L’école de musique est le 1er bâtiment d’un nouveau quartier, entre centre-ville et faubourg, en bordure d’un espace urbain majeur en devenir : la Place des Droit de l’Homme.

C’est dans l’alignement du futur mail des Droits de l’Homme que s’implante strictement le hall et la salle de diffusion, éléments majeurs de l’édifice. Cette entrée cadrée et géométriquement dessinée semble alors être le prolongement du mail où la frontière ténue entre extérieur et intérieur est volontairement gommée afin d’affirmer la continuité spatiale et l’ouverture sur la ville de l’Ecole de Musique.

La tour, en ponctuation d’angle, passe du statut de rotule à la fonction symbolique de signal urbain, sorte de campanile culturel, façon de la réintégrer à l’espace urbain majeur.

La géométrie complexe de la parcelle et les volumétries variées des différents éléments du programme déterminent l’école autour du volume orthogonal du hall et de la salle de diffusion. Le volume créé, gradué, protecteur et dynamique, s’enroule autour de la grande salle en gagnant progressivement de la hauteur pour finir par s’élancer dans la tour.

Celle-ci devient le troisième signal vertical de la ville et entre en résonnance visuelle avec les deux églises, créant une sorte de triumvirat culturo-cultuel. Sa volumétrie sculpturale a été pensée comme une métaphore contemporaine du clocher tant par sa forme que par sa matière minérale, le TECU Gold choisi pour sa couleur dorée, évocatrice de la pierre des Herbiers, pour ses qualités physiques s’adaptant à la volumétrie complexe et pour ses capacités à être utilisé en façade et en toiture.

Le rythme aléatoire du calepinage fait vibrer la peau comme la musique fait vibrer le bâtiment.

Alors que ce ruban protecteur semble massif, des extractions de matières, fidèle au concept de masse sculptée et nécessaires à l’accès et/ou à l’éclairage, sont pratiquées. Elles sont alors systématiquement repérées d’un rouge « rideau de scène », utilisé aussi sous la coque de la salle de diffusion dont la volumétrie aérienne autorise l’implantation du hall et dont la couleur permet le repérage depuis la place.

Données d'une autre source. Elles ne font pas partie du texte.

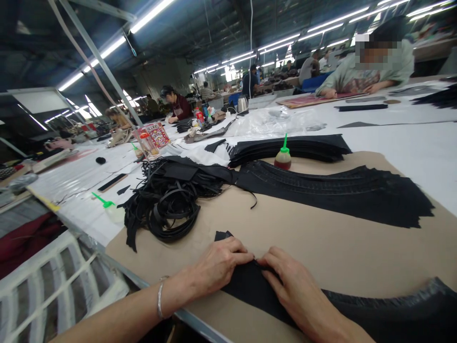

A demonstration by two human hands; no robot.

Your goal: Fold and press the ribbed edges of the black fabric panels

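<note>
A curved black piece of leather-like sheet (pixel 255 286) lies on the tan board at the table's front edge. Its right part carries a shiny band along the upper edge. My left hand (pixel 223 262), with a bracelet at the wrist, has its fingers closed on the piece's upper edge. Close beside it, my right hand (pixel 285 276) pinches the same edge between thumb and fingers. The fingertips of both hands nearly meet there. Whether the edge is folded under them is hard to see. Beyond my hands sits a tangled heap of black strips (pixel 174 190).
Stacked black curved pieces (pixel 332 190) fan across the tan board (pixel 200 267). A green-tipped squeeze bottle (pixel 283 157) stands among them, another bottle (pixel 112 209) lies tilted at left. A white plastic crate (pixel 53 286) is below the table's left edge. A co-worker (pixel 371 71) works across the table.
</note>
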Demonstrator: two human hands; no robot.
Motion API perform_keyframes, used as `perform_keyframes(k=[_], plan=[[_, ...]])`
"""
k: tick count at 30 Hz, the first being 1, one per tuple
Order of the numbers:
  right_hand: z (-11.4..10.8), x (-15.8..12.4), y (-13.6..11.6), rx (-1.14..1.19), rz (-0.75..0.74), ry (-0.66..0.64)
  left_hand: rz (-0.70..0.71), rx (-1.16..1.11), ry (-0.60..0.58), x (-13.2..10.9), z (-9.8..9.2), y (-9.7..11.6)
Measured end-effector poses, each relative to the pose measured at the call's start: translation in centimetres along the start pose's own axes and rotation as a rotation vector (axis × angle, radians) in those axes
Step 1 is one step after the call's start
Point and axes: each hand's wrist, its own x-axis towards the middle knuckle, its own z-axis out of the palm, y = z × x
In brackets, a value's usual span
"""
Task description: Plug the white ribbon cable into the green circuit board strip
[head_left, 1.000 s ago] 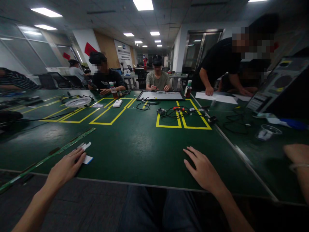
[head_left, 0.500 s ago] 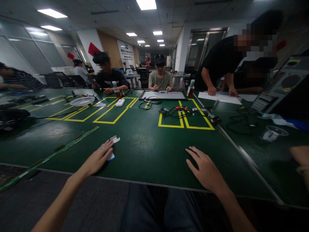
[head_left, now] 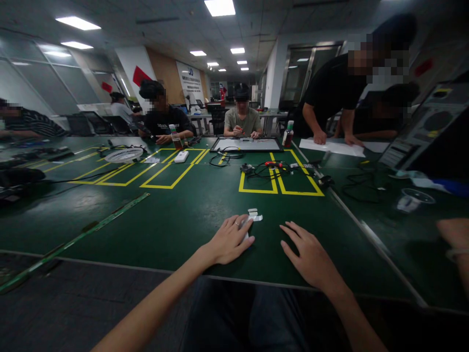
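My left hand [head_left: 229, 239] lies palm down on the green table [head_left: 172, 220], its fingers resting on a small white card-like object [head_left: 252, 216] that sticks out past the fingertips. My right hand [head_left: 308, 254] rests flat on the table just to the right, fingers spread and holding nothing. The two hands are about a hand's width apart near the table's front edge.
A long thin green strip [head_left: 84, 227] lies at the left. Yellow taped boxes [head_left: 280, 183], cables [head_left: 271, 168], a white fan [head_left: 122, 154] and a flat panel [head_left: 247, 144] sit farther back. Several people sit or lean around the table. Another person's arm [head_left: 454, 239] rests at right.
My left hand has slid the small white object across the table from the left toward the middle, stopping beside my right hand. The right hand has stayed in place.
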Motion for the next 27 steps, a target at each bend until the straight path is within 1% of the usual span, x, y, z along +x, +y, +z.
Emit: perform_keyframes(k=[3, 5, 11, 18, 20, 22, 24, 25, 27], plan=[[0.0, 0.0, 0.0, 0.012, -0.007, 0.004, 0.065, -0.033, 0.019, 1.5, 0.2, 0.5], [0.1, 0.0, 0.0, 0.018, -0.012, 0.007, 0.086, -0.03, 0.024, 1.9, 0.3, 0.7], [0.3, -0.1, 0.1, 0.017, -0.013, 0.023, 0.14, -0.028, 0.019, 1.1, 0.5, 0.5], [0.2, -0.2, 0.1, 0.013, -0.004, 0.01, 0.116, -0.06, 0.033, 0.8, 0.4, 0.4], [0.1, -0.2, 0.0, 0.008, 0.0, 0.004, 0.091, -0.065, 0.035, 0.7, 0.4, 0.6], [0.0, -0.1, -0.1, 0.013, 0.002, 0.007, 0.054, -0.074, 0.068, 0.3, 0.2, 0.4], [-0.1, -0.1, -0.1, 0.024, 0.0, 0.015, -0.001, -0.075, 0.142, -0.7, -0.6, -0.6], [-0.1, -0.1, -0.1, 0.03, -0.001, 0.018, -0.041, -0.063, 0.19, -1.6, -1.2, -1.6], [-0.1, -0.2, -0.1, 0.037, -0.005, 0.02, -0.156, -0.001, 0.291, -4.0, -3.1, -4.7]])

L’éclairage naturel des salles est assuré par des châssis verticaux rythmés sur le calepinage et affleurant la peau extérieure, façon de renforcer les grandes lignes du bâtiment ainsi que la couleur et l’ombre portée des creux.

La densité des châssis est fonction des pièces qu’ils éclairent, leur verticalité permet d’ouvrir les espaces sur la ville, sans créer d’effets vitrines mais dans un jeu de cadrages cinétiques et graphiques.

Le parti pris d’enroulement graduel nécessite une attention particulière à la cinquième façade, visible des alentours. L’ensemble des façades est donc traité avec le même matériau, le TECU Gold, donnant au volume une multi-orientations venant renforcer l’idée d’un équipement en rotule entre la ville et le bourg.